Task: Return all lines below containing the word "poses".

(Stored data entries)
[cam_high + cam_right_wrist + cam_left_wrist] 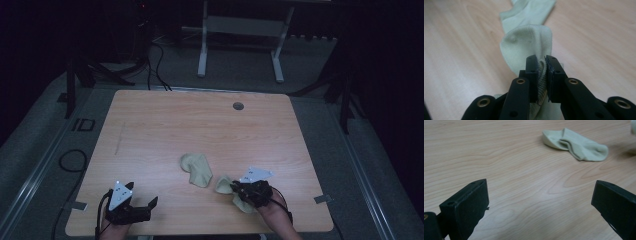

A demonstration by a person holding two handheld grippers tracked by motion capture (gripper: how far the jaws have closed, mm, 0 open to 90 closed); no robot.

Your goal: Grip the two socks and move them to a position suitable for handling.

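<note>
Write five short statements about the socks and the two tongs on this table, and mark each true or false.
1. The right tongs are shut on a pale green sock. True.
2. The left tongs also grip a sock. False: their jaws stand wide apart over bare table, with nothing between them.
3. A second sock lies loose near the middle of the table. True.
4. The two socks are dark blue. False: both are pale green.
5. The loose sock is draped over the left tongs. False: it lies flat on the wood, well apart from them.
</note>
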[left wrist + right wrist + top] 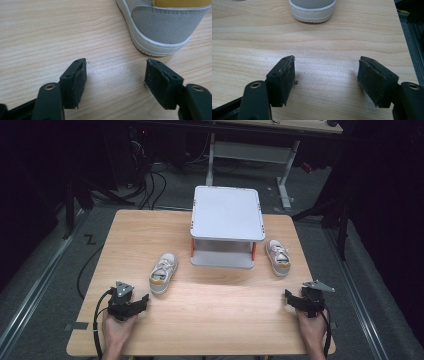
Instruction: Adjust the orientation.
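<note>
Two small grey-and-white shoes lie on the wooden table (pixel 215 310). The left shoe (pixel 163 272) sits left of a white two-level rack (pixel 227 212), its heel (pixel 160 27) toward me. The right shoe (pixel 278 257) lies beside the rack's right side; its heel (pixel 312 8) shows at the top of the right gripper view. My left gripper (pixel 142 301) (pixel 116 76) rests open on the table just short of the left shoe's heel. My right gripper (pixel 289 297) (pixel 327 76) stands open near the table's right edge, a short way before the right shoe. Nothing is between either pair of jaws.
The rack stands at the table's far middle, with a lower shelf (pixel 222 258) under its top. The table's right edge (pixel 404 37) runs close to the right gripper. Cables and desk legs (pixel 287 170) lie on the floor beyond.
</note>
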`<state>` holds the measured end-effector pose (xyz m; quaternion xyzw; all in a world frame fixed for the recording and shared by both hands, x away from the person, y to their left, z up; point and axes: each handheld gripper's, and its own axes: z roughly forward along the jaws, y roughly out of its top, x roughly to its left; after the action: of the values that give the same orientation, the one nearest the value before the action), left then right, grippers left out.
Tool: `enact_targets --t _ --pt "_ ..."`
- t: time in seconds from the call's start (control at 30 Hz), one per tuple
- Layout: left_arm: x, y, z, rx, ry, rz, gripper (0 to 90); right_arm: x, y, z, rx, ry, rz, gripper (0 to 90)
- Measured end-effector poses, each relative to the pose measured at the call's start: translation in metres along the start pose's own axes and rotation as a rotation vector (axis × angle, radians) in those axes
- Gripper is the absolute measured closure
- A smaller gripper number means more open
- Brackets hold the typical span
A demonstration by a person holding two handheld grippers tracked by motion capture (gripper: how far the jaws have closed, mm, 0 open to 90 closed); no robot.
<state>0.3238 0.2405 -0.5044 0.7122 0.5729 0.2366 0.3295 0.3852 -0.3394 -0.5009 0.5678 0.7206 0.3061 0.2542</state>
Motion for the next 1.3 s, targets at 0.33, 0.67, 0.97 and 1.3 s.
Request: enact_targets --t 0.33,0.67,0.97,1.3 --pt "0.003 0.012 -0.017 -0.030 -0.035 -0.026 42.7 0.000 0.000 0.000 0.002 0.001 0.001 30.1" --pt "0.006 0.050 -0.033 -0.078 -0.077 -0.012 45.0 0.000 0.000 0.000 0.000 0.002 -0.002 30.1" --pt "-0.007 0.084 -0.020 -0.041 -0.097 0.077 44.3 0.000 0.000 0.000 0.002 0.002 0.001 30.1" --pt "-0.015 0.099 0.009 0.034 -0.097 0.123 47.3 0.000 0.000 -0.001 0.002 0.004 0.001 30.2"
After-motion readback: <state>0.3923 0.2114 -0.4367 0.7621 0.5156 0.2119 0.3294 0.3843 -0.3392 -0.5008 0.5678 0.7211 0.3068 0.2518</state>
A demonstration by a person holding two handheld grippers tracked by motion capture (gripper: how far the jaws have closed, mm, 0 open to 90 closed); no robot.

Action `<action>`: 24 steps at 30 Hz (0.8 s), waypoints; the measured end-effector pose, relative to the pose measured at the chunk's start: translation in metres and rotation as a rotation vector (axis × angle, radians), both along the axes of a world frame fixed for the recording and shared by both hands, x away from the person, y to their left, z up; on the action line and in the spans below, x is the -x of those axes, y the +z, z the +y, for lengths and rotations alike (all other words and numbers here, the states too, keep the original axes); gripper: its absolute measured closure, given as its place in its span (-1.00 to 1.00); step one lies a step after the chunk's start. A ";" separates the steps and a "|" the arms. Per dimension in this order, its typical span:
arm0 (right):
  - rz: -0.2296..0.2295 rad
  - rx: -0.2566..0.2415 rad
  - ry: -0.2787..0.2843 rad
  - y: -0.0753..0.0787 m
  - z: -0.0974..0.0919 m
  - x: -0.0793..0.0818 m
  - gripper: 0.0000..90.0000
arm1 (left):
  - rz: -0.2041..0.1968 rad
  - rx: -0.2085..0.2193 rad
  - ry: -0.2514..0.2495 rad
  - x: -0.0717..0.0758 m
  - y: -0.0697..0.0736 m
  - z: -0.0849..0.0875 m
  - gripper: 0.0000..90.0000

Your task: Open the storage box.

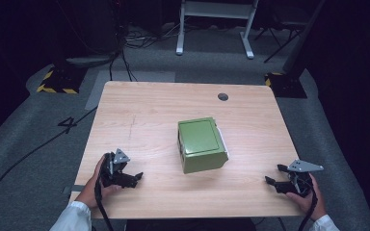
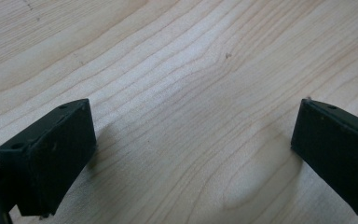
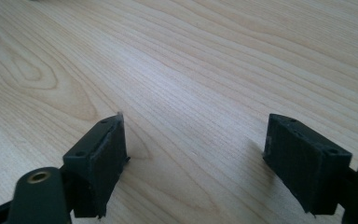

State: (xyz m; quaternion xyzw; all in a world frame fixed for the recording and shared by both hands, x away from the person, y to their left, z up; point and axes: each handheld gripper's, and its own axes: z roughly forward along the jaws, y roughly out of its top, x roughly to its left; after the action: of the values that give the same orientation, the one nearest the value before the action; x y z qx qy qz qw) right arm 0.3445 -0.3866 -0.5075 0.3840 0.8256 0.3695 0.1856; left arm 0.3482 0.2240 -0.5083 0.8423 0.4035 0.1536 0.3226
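High view: one closed green box (image 1: pixel 201 144) is seen on the surface (image 1: pixel 144 110), between the left hand-held gripper (image 1: pixel 134 179) and right hand-held gripper (image 1: pixel 273 175). Both sets of jaws are held apart, empty.

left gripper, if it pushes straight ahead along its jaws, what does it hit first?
Probably the table: the left gripper, jaws open, tilts down at bare wood. In the high view it aims roughly toward the green box, though well short of it.
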 end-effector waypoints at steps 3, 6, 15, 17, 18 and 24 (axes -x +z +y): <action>0.000 0.000 0.000 0.000 0.000 0.000 -0.53 | 0.002 0.005 -0.021 0.000 0.000 0.002 -0.99; 0.004 0.002 -0.005 0.000 0.000 0.000 -0.56 | 0.003 0.006 -0.054 0.000 0.000 0.005 -0.99; 0.010 0.013 -0.037 0.002 0.001 -0.005 -0.54 | 0.003 0.005 -0.058 0.000 0.000 0.006 -0.99; -0.008 0.020 -0.041 0.008 0.005 -0.010 -0.52 | 0.003 0.005 -0.058 0.000 0.000 0.006 -0.99; -0.016 0.024 -0.036 0.012 0.007 -0.012 -0.52 | 0.003 0.005 -0.057 0.000 0.000 0.006 -0.99; -0.042 0.001 0.011 0.039 0.028 -0.030 -0.51 | 0.003 0.005 -0.057 0.000 0.000 0.006 -0.99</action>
State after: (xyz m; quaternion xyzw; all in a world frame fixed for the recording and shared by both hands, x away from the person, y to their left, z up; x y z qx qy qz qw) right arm 0.3745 -0.3584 -0.4687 0.3714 0.8238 0.3782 0.2010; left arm 0.3482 0.2300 -0.5085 0.8529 0.3802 0.1419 0.3283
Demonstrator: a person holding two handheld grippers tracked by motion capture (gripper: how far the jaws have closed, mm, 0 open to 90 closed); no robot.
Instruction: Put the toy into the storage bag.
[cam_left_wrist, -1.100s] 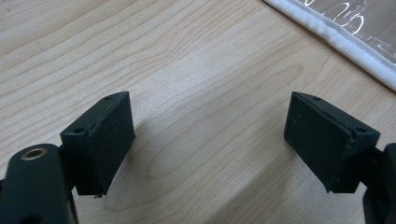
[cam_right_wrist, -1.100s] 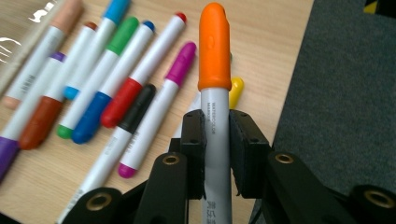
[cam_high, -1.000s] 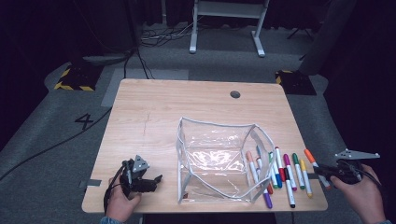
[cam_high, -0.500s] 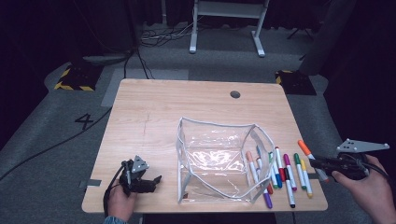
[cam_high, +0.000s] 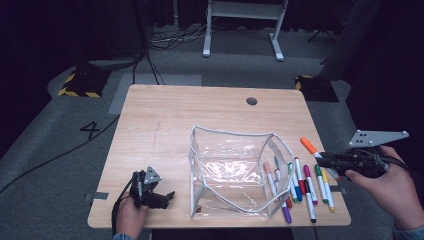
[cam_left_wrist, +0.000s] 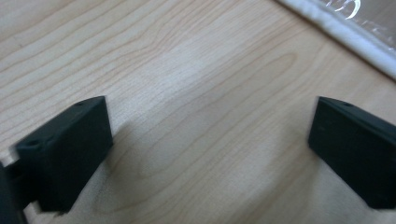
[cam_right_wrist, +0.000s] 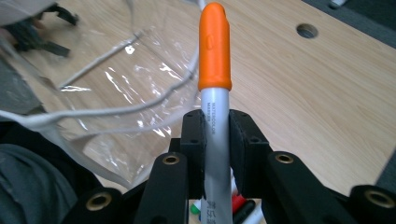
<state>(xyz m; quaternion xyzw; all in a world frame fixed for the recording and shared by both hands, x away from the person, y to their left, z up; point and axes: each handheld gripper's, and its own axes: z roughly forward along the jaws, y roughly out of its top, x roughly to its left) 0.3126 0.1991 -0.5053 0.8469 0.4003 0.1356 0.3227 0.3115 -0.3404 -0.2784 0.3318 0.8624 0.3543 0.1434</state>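
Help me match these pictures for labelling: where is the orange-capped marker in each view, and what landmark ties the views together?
High view: the orange-capped marker is at the right, above the table edge, held in the right claw.
Left gripper view: not in it.
Right gripper view: the marker stands upright at centre, clamped between the black jaws.
Shared landmark: the clear pouch, white-edged at top right in the left gripper view, at left in the right gripper view.

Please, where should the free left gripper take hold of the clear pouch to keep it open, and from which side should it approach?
Probably the white-edged rim of the clear pouch on its left wall, approached from the left. The pouch stands open and upright, that edge is stiff and free of markers, and the open left gripper rests beside it.
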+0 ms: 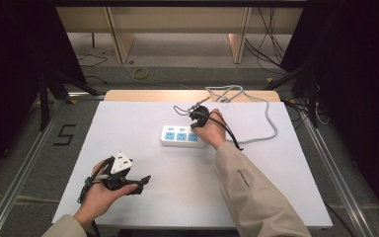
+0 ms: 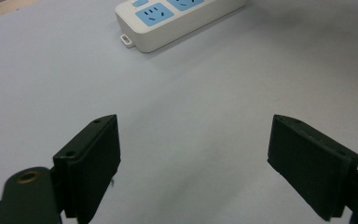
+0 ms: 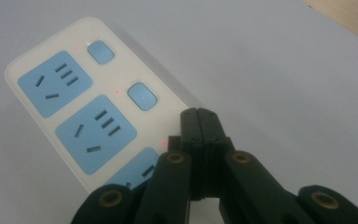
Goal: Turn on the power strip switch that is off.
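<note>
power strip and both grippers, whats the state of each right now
power strip: flat on the white table, nothing plugged into its three sockets, small red lights lit beside its switches
right gripper: shut, empty, tips over the strip by the third switch
left gripper: open, empty, held off to the side of the strip
grey cable: lying loose, running from the strip off the far table edge

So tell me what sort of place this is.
Probably a lab recording bay: a white-topped table with a power strip, dark curtains either side, and loose cables across the floor.
</note>
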Motion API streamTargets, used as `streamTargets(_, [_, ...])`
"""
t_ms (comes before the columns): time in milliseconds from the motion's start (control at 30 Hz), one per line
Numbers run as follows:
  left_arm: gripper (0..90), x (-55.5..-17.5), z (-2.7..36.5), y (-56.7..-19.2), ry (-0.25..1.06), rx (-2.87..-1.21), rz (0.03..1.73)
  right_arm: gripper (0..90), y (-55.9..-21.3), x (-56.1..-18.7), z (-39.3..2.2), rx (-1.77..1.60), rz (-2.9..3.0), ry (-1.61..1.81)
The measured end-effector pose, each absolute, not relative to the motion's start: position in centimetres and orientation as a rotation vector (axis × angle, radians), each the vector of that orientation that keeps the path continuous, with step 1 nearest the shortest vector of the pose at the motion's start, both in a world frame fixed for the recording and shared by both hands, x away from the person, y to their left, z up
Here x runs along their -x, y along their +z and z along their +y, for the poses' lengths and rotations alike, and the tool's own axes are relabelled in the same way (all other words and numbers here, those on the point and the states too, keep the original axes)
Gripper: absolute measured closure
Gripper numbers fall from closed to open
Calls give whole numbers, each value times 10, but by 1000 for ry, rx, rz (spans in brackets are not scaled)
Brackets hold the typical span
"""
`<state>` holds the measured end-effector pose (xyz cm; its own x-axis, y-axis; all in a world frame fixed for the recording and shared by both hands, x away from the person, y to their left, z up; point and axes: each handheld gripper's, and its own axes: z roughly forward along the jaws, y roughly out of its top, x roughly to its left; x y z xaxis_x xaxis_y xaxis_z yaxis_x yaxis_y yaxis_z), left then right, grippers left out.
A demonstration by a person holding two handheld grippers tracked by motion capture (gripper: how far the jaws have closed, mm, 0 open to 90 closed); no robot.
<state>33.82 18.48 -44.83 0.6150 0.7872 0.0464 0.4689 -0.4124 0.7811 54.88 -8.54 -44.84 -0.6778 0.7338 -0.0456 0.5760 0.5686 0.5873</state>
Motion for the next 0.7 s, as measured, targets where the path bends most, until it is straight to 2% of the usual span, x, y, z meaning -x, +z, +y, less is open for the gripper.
streamTargets(700, [167, -338, 183, -448, 529, -2085, 977, 900, -450, -548, -84, -1096, 2510, 784])
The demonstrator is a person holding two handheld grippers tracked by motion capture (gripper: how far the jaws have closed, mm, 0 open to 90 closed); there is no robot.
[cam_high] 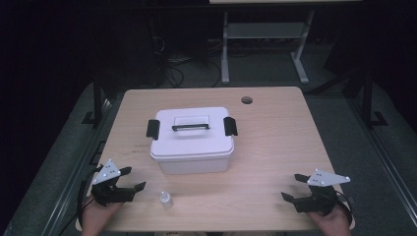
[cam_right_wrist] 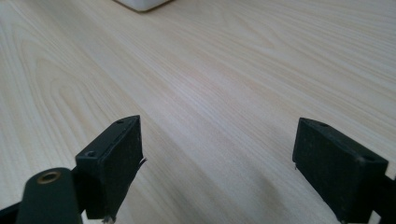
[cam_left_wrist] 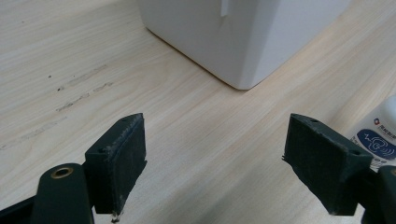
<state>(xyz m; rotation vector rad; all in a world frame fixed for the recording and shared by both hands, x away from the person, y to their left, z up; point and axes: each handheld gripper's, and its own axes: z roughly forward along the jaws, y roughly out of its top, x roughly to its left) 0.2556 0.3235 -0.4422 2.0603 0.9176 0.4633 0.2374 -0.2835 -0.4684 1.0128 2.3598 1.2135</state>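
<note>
Small clear plastic bottle with a white cap [cam_high: 165, 198] stands upright near the front edge of the light wooden table [cam_high: 275, 147], just right of the left gripper [cam_high: 135, 180] and well apart from the right gripper [cam_high: 291, 187], as seen in the high view. Behind it, mid-table, sits a white lidded plastic storage box [cam_high: 192, 140] with a black-edged carry handle and two black side latches, lid on and latches down. Left gripper rests low at the front left corner, held in the person's hand, jaws spread wide with nothing between them; right gripper sits at the front right corner, jaws likewise wide apart and empty. A small round dark hole [cam_high: 247, 100] marks the far right part of the tabletop. Left gripper view: both black jaws stand far apart over bare wood grain, gripping nothing; the box's lower white corner [cam_left_wrist: 243, 42] lies ahead, clear of the jaws, and the bottle's blue-and-white label [cam_left_wrist: 378, 140] shows just behind the right-hand jaw at the frame edge, whether touching it cannot be told. Right gripper view: jaws equally wide, empty, over bare table; a sliver of the white box's base [cam_right_wrist: 142, 4] appears at the top edge, well apart.
</note>
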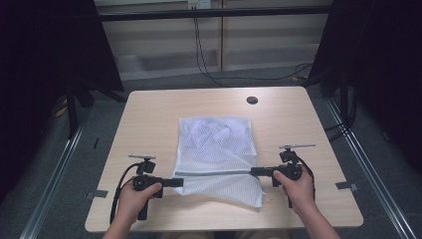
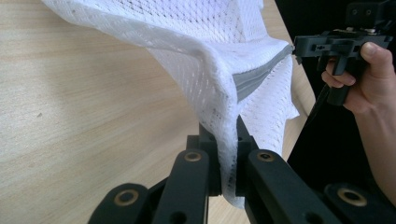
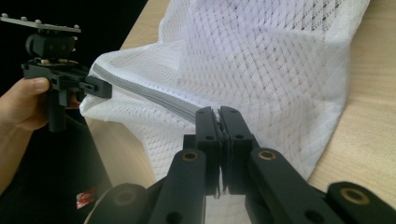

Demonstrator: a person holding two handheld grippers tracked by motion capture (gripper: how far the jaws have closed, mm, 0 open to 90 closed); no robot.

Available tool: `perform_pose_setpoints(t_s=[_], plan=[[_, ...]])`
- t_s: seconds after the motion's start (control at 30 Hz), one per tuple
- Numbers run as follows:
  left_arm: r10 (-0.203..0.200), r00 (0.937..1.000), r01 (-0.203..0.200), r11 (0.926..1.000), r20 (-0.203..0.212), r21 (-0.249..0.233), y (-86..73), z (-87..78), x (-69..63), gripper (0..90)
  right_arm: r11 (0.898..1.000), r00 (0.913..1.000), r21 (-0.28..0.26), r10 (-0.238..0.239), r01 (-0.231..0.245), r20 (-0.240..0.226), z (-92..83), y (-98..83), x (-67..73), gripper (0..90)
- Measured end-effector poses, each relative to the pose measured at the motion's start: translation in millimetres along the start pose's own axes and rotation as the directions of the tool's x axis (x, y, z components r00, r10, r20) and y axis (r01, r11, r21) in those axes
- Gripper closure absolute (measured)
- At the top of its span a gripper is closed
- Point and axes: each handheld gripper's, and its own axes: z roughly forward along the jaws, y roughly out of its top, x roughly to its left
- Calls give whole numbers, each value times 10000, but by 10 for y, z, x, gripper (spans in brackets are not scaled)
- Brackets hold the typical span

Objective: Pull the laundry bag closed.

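Your left gripper has its fingers pinched on the white mesh bag — the fabric runs straight down between them and a tail hangs out below. Your right gripper is clamped the same way on the opposite end of the bag's near part, its fingers pressed together with a thin layer of mesh and the end of the grey zipper strip caught between them.

Between the two sets of fingers the zipper strip is pulled into a nearly straight line, lifted a little off the table, with a flap of mesh drooping beneath it. Beyond your fingers the rest of the bag lies flat on the wood, reaching toward the far edge, well short of the small black disc there.

The risk, as I judge it, is in the thin grip — each side holds only a narrow fold near the edge, so pulling your hands further apart could slide the mesh out or strain the open weave. Lifting unevenly would let the far part drag and bunch up.
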Motion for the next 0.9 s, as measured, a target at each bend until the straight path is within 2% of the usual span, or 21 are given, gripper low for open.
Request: perform_pose_setpoints(t_s=[0.1, 0.13, 0.23, 0.27, 0.3, 0.37, 0.67, 0.7, 0.87, 0.9], plan=[[157, 9999, -157, 9999, -20, 63, 3, 3, 9, 887, 10000, 10000, 19, 37, -37, 38, -10, -12, 3, 875], [-22, 10000, 22, 10000, 32, 4, 1, 7, -6, 887, 10000, 10000, -4, 17, -17, 25, -14, -14, 0, 876], [-26, 10000, 26, 10000, -52, 16, -1, 4, -11, 888, 10000, 10000, 2, 42, -42, 65, -21, -18, 4, 876], [-72, 9999, 71, 10000, -97, -17, -2, -1, -11, 887, 10000, 9998, 27, 0, -1, 214, -28, -20, 3, 875], [98, 9999, -98, 9999, -88, 48, 2, -11, 9, 888, 10000, 9997, 46, -12, 11, 237, -35, -21, -3, 875], [-43, 10000, 43, 10000, -26, -21, 1, -18, 6, 887, 10000, 9997, -22, 74, -74, 237, -64, -28, -21, 875], [-84, 9999, 84, 10000, -89, -34, -6, -20, -2, 888, 9999, 9997, -113, 116, -114, 207, -99, -42, -42, 875], [38, 9999, -38, 10000, -98, -21, -3, -21, 5, 887, 9999, 9997, -108, 125, -123, 202, -100, -43, -41, 875], [-3, 10000, 3, 10000, 0, 41, -5, -17, -4, 888, 9998, 9997, -156, 124, -121, 195, -114, -42, -48, 875], [105, 9999, -105, 9999, -79, 16, -2, -24, 2, 887, 9998, 9997, -157, 145, -142, 198, -116, -43, -49, 875]])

Expected answer:
- Measured end-effector poses, each relative to the pose measured at the call's start: translation in metres along the start pose's own axes and rotation as a rotation vector (axis × angle, radians) in those axes
Here x runs along their -x, y along their +z and z along their +y, for the poses' lengths and rotations alike, and the tool's own axes are relabelled in the same way (all other words and numbers here, those on the point and the states too, keep the original axes)
- Measured end-effector poses, each relative to the pose measured at the motion's start: translation in millimetres along the start pose's own axes and rotation as the directions of the tool's x axis (x, y, z components r00, r10, r20) and y axis (r01, r11, r21) in those axes

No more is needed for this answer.